§ **ASSIGNMENT**: An exact restatement of the entire listing is needed, excluding all images.

§ **RECORDED DATA**:
:::
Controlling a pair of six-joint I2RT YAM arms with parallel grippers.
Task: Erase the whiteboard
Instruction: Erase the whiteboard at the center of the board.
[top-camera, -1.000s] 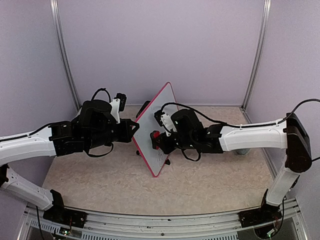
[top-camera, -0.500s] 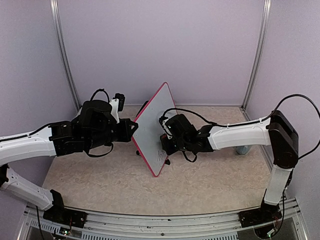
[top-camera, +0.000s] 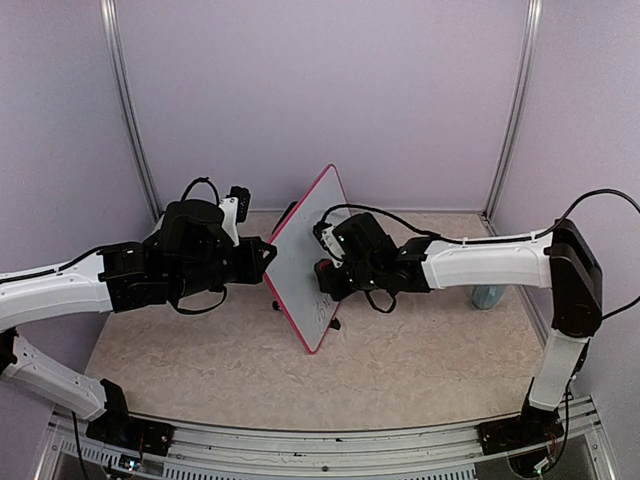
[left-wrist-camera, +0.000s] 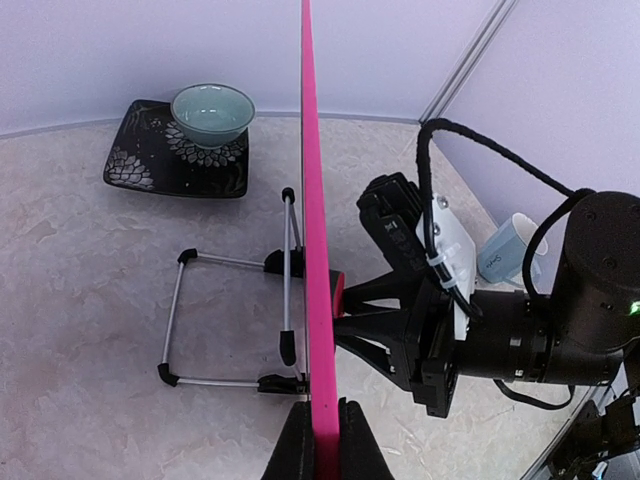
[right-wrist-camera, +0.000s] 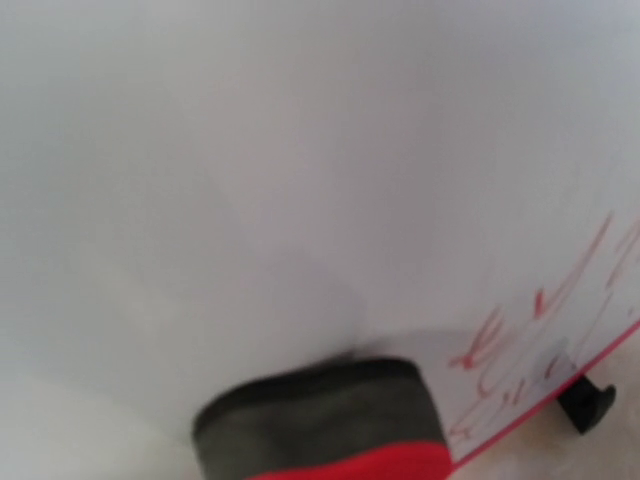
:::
§ **WRITTEN SOLUTION**:
Controlling a pair of six-joint I2RT YAM arms with parallel grippers.
Task: Erase the whiteboard
Instruction: Erase the whiteboard at the center of the board.
[top-camera, -1.000s] 
[top-camera, -0.500s] 
[top-camera, +0.000s] 
[left-wrist-camera, +0.000s] 
[right-wrist-camera, +0.000s] 

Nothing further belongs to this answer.